• _TASK STATEMENT_
Excluding all pictures, please output the listing exactly.

[[ MATERIAL PROVIDED, beginning ]]

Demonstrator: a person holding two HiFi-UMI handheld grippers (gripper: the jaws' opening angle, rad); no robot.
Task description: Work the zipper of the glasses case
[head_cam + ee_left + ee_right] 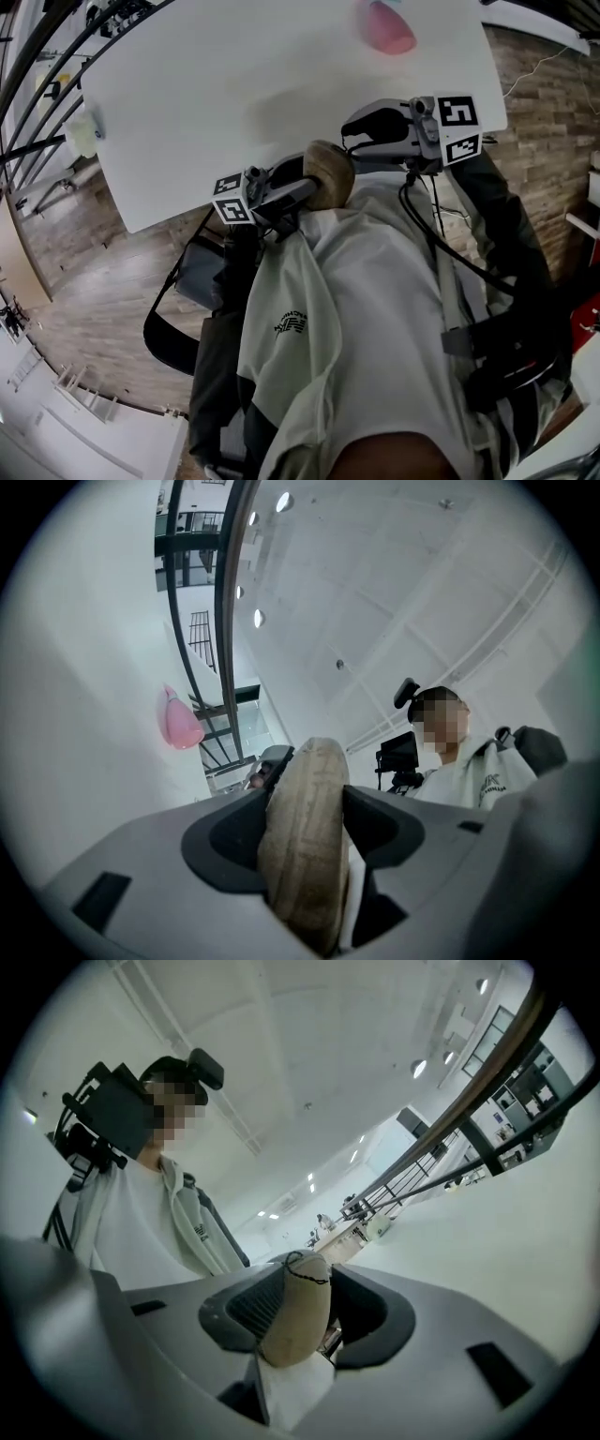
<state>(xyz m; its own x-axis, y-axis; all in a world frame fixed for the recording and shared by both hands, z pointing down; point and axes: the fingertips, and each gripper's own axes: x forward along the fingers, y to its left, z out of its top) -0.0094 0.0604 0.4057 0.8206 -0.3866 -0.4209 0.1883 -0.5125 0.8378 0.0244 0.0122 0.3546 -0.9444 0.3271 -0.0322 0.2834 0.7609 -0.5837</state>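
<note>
- Glasses case (326,172) is held in the air at the table's (234,94) near edge.
- Left gripper (309,803) is clamped across its body; right gripper (298,1302) has jaws apart around its end.
- How far it is zipped is unreadable; judged unfinished.

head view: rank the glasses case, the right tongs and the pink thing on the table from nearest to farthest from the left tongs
1. glasses case: clamped in the left tongs, close to the person's chest.
2. right tongs: just to the right, at the case's other end.
3. pink thing: far off, at the far edge of the white table.
</note>
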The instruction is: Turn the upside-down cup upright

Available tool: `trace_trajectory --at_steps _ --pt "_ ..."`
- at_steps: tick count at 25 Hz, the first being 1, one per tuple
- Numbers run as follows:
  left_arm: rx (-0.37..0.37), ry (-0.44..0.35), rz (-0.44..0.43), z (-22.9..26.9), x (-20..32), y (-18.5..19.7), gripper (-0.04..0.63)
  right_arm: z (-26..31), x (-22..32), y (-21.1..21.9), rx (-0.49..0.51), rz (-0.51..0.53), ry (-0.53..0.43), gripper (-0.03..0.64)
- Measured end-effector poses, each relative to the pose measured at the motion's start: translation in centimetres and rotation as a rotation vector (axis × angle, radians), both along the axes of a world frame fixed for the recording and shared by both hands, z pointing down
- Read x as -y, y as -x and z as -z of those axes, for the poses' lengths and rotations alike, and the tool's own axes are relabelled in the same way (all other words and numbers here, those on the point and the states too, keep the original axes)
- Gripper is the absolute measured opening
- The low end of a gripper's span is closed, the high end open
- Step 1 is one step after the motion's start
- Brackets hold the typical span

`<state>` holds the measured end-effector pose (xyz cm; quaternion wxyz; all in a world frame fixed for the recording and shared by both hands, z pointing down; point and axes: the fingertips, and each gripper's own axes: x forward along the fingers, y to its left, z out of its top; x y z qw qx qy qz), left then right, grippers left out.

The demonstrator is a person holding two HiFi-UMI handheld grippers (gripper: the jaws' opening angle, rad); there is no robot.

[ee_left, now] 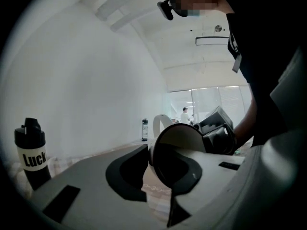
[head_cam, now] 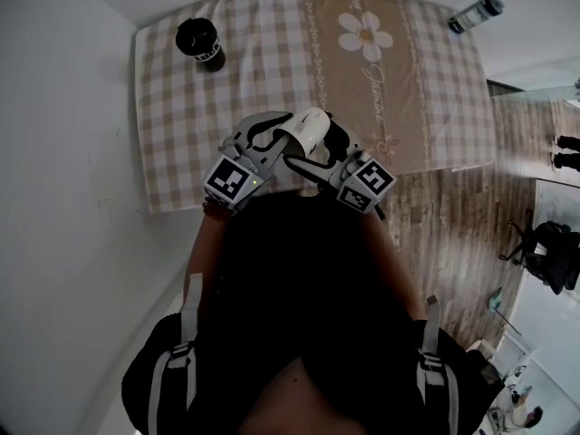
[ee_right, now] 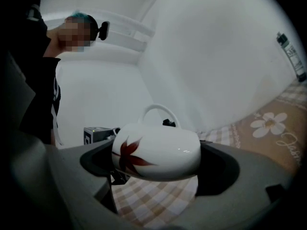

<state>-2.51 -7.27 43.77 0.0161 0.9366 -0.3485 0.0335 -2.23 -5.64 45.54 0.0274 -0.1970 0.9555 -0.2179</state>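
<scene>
A white cup (head_cam: 306,130) with a red flower print hangs on its side above the near edge of the checked tablecloth (head_cam: 272,62). In the left gripper view the cup's dark mouth (ee_left: 176,163) faces the camera, and my left gripper (ee_left: 156,169) is shut on its wall at the rim. My left gripper (head_cam: 279,134) comes in from the left in the head view. My right gripper (ee_right: 158,169) stands open and wide, with the cup's body (ee_right: 158,150) lying across between its jaws, handle upward. In the head view my right gripper (head_cam: 321,149) comes in from the right.
A black bottle (head_cam: 201,43) stands at the table's far left corner and shows again in the left gripper view (ee_left: 31,152). A clear bottle (head_cam: 476,14) lies at the far right. A white wall runs along the left, wooden floor (head_cam: 453,234) to the right.
</scene>
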Motion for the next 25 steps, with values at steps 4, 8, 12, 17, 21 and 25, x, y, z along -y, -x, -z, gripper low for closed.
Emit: trace_trajectory --at_steps 4,8,12,17,21,25 --pt "-0.029 0.04 -0.185 0.1 -1.1 -0.6 0.109 0.2 -0.2 -0.4 0.061 0.031 0.035 0.511" --pt "-0.08 0.157 -0.319 -0.7 -2.3 0.1 0.151 -0.2 -0.6 -0.9 0.023 0.029 -0.005 0.509" --pt "-0.219 0.188 -0.285 2.0 -1.7 1.8 0.15 -0.7 -0.1 -1.8 -0.059 -0.016 -0.092 0.509" --pt "-0.199 0.225 -0.177 4.0 0.0 1.0 0.182 -1.2 0.9 -1.6 -0.156 -0.076 -0.188 0.509" --pt "0.044 0.245 -0.143 1.9 0.2 -1.8 0.204 -1.6 1.5 -1.3 -0.242 -0.106 -0.272 0.509" --pt "0.154 0.224 -0.08 0.7 0.8 -2.7 0.125 -1.9 1.5 -0.7 -0.339 -0.094 -0.369 0.509"
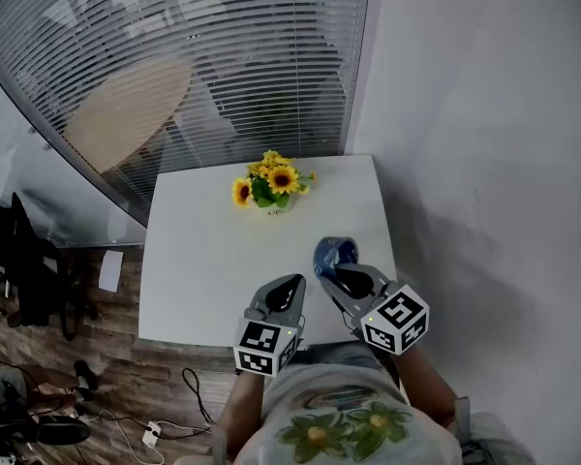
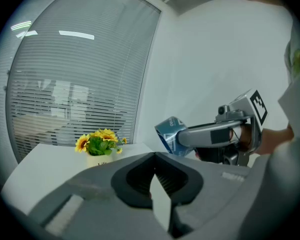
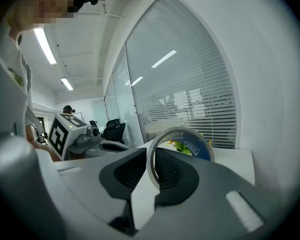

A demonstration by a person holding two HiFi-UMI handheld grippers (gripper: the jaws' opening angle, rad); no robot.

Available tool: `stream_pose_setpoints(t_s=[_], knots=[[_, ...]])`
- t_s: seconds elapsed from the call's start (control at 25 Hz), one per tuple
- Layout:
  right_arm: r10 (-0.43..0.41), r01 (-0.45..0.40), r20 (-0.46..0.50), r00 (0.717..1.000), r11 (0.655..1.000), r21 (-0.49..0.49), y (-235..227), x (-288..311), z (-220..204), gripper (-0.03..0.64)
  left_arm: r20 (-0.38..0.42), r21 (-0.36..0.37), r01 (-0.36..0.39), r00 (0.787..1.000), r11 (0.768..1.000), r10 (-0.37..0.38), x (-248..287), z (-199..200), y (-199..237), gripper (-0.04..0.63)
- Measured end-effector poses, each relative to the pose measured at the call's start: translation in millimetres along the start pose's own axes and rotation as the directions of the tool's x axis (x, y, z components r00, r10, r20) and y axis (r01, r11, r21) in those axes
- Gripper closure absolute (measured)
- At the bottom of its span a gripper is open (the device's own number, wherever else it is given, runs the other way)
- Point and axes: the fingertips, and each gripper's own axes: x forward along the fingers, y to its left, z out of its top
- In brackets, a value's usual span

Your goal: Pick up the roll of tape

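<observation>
- Tape roll [image 1: 333, 252], a thin blue-sided ring, sits pinched edge-on in the right tool [image 1: 339, 269], lower centre-right.
- Left tool [image 1: 291, 283]: jaws together, empty.
- Smooth white surface [image 1: 194, 260] spreads leftward; sunflowers [image 1: 271, 182] stand at its far edge.

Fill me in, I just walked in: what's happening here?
A person holds a gripper in each hand over a white table. The right gripper is shut on the tape, which stands on edge between its jaws. The left gripper is shut and empty beside it. Sunflowers sit at the table's far edge.
</observation>
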Motion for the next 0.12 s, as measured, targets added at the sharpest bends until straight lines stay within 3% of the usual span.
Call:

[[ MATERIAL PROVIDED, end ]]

• _OUTPUT_
Demonstrator: a person holding two HiFi-UMI handheld grippers (gripper: the jaws' opening angle, rad); no robot.
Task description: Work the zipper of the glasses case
[head_cam + ee_left + ee_right] 
<state>(xyz m; its own x-axis, y-axis; all in a world frame fixed for the recording and shared by both hands, z pointing down; point and axes: the fingertips, and each gripper's own axes: x forward along the fingers, y to its left, z out of its top) -0.0094 0.0604 0.4057 0.8206 -0.3866 -0.4209 0.1883 -0.5125 0.8378 0.0244 0.0122 0.3546 -0.9444 0.3271 -0.0322 0.2834 0.7609 -0.5837</state>
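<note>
- Glasses case (326,172) is held in the air at the table's (234,94) near edge.
- Left gripper (309,803) is clamped across its body; right gripper (298,1302) has jaws apart around its end.
- How far it is zipped is unreadable; judged unfinished.

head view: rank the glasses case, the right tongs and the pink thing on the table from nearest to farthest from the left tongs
1. glasses case: clamped in the left tongs, close to the person's chest.
2. right tongs: just to the right, at the case's other end.
3. pink thing: far off, at the far edge of the white table.
</note>
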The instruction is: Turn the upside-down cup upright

Available tool: `trace_trajectory --at_steps _ --pt "_ ..."`
- at_steps: tick count at 25 Hz, the first being 1, one per tuple
- Numbers run as follows:
  left_arm: rx (-0.37..0.37), ry (-0.44..0.35), rz (-0.44..0.43), z (-22.9..26.9), x (-20..32), y (-18.5..19.7), gripper (-0.04..0.63)
  right_arm: z (-26..31), x (-22..32), y (-21.1..21.9), rx (-0.49..0.51), rz (-0.51..0.53), ry (-0.53..0.43), gripper (-0.03..0.64)
- Measured end-effector poses, each relative to the pose measured at the motion's start: translation in centimetres and rotation as a rotation vector (axis × angle, radians), both along the axes of a world frame fixed for the recording and shared by both hands, z pointing down
- Read x as -y, y as -x and z as -z of those axes, for the poses' lengths and rotations alike, and the tool's own axes are relabelled in the same way (all other words and numbers here, those on the point and the states too, keep the original axes)
- Gripper is the absolute measured opening
- The low end of a gripper's span is closed, the high end open
- Step 1 is one step after the motion's start
- Brackets hold the typical span

`<state>` holds the measured end-effector pose (xyz cm; quaternion wxyz; all in a world frame fixed for the recording and shared by both hands, z pointing down; point and axes: the fingertips, and each gripper's own axes: x forward along the fingers, y to its left, z out of its top; x y z qw qx qy qz), left then right, grippers left out.

The demonstrator is a person holding two HiFi-UMI handheld grippers (gripper: the jaws' opening angle, rad); there is no robot.

[ee_left, now] 
[head_cam, now] 
[ee_right, now] 

<state>-2.51 -7.27 43.77 0.0161 0.9366 -0.3485 0.0335 -2.23 -5.64 45.54 0.0274 -0.1970 0.9555 -0.2179</state>
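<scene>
A white cup (head_cam: 306,130) with a red flower print hangs on its side above the near edge of the checked tablecloth (head_cam: 272,62). In the left gripper view the cup's dark mouth (ee_left: 176,163) faces the camera, and my left gripper (ee_left: 156,169) is shut on its wall at the rim. My left gripper (head_cam: 279,134) comes in from the left in the head view. My right gripper (ee_right: 158,169) stands open and wide, with the cup's body (ee_right: 158,150) lying across between its jaws, handle upward. In the head view my right gripper (head_cam: 321,149) comes in from the right.
A black bottle (head_cam: 201,43) stands at the table's far left corner and shows again in the left gripper view (ee_left: 31,152). A clear bottle (head_cam: 476,14) lies at the far right. A white wall runs along the left, wooden floor (head_cam: 453,234) to the right.
</scene>
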Motion for the next 25 steps, with values at steps 4, 8, 12, 17, 21 and 25, x, y, z along -y, -x, -z, gripper low for closed.
Emit: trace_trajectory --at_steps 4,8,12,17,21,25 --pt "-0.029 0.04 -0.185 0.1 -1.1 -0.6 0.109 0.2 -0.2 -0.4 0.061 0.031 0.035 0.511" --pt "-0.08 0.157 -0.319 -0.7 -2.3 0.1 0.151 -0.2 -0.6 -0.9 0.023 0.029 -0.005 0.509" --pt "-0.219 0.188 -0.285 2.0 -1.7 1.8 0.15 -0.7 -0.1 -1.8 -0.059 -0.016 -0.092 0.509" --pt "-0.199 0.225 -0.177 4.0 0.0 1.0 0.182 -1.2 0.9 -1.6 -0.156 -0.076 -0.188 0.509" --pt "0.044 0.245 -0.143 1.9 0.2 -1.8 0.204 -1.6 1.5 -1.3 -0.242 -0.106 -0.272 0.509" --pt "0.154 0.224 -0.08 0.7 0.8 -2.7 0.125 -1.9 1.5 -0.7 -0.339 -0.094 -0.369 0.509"

A demonstration by a person holding two HiFi-UMI handheld grippers (gripper: the jaws' opening angle, rad); no robot.

Available tool: `stream_pose_setpoints(t_s=[_], knots=[[_, ...]])`
- t_s: seconds elapsed from the call's start (control at 25 Hz), one per tuple
- Layout:
  right_arm: r10 (-0.43..0.41), r01 (-0.45..0.40), r20 (-0.46..0.50), r00 (0.717..1.000), r11 (0.655..1.000), r21 (-0.49..0.49), y (-235..227), x (-288..311), z (-220..204), gripper (-0.03..0.64)
  left_arm: r20 (-0.38..0.42), r21 (-0.36..0.37), r01 (-0.36..0.39), r00 (0.787..1.000), r11 (0.768..1.000), r10 (-0.37..0.38), x (-248..287), z (-199..200), y (-199..237), gripper (-0.04..0.63)
- Measured end-effector poses, each relative to the pose measured at the call's start: translation in millimetres along the start pose's own axes and rotation as the directions of the tool's x axis (x, y, z components r00, r10, r20) and y axis (r01, r11, r21) in those axes
- Gripper closure absolute (measured)
- At the bottom of its span a gripper is open (the device's own number, wherever else it is given, runs the other way)
- Point and axes: the fingertips, and each gripper's own axes: x forward along the fingers, y to its left, z out of its top
- In brackets, a value's usual span

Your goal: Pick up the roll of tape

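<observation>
- Tape roll [image 1: 333, 252], a thin blue-sided ring, sits pinched edge-on in the right tool [image 1: 339, 269], lower centre-right.
- Left tool [image 1: 291, 283]: jaws together, empty.
- Smooth white surface [image 1: 194, 260] spreads leftward; sunflowers [image 1: 271, 182] stand at its far edge.

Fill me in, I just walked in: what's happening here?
A person holds a gripper in each hand over a white table. The right gripper is shut on the tape, which stands on edge between its jaws. The left gripper is shut and empty beside it. Sunflowers sit at the table's far edge.
</observation>
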Motion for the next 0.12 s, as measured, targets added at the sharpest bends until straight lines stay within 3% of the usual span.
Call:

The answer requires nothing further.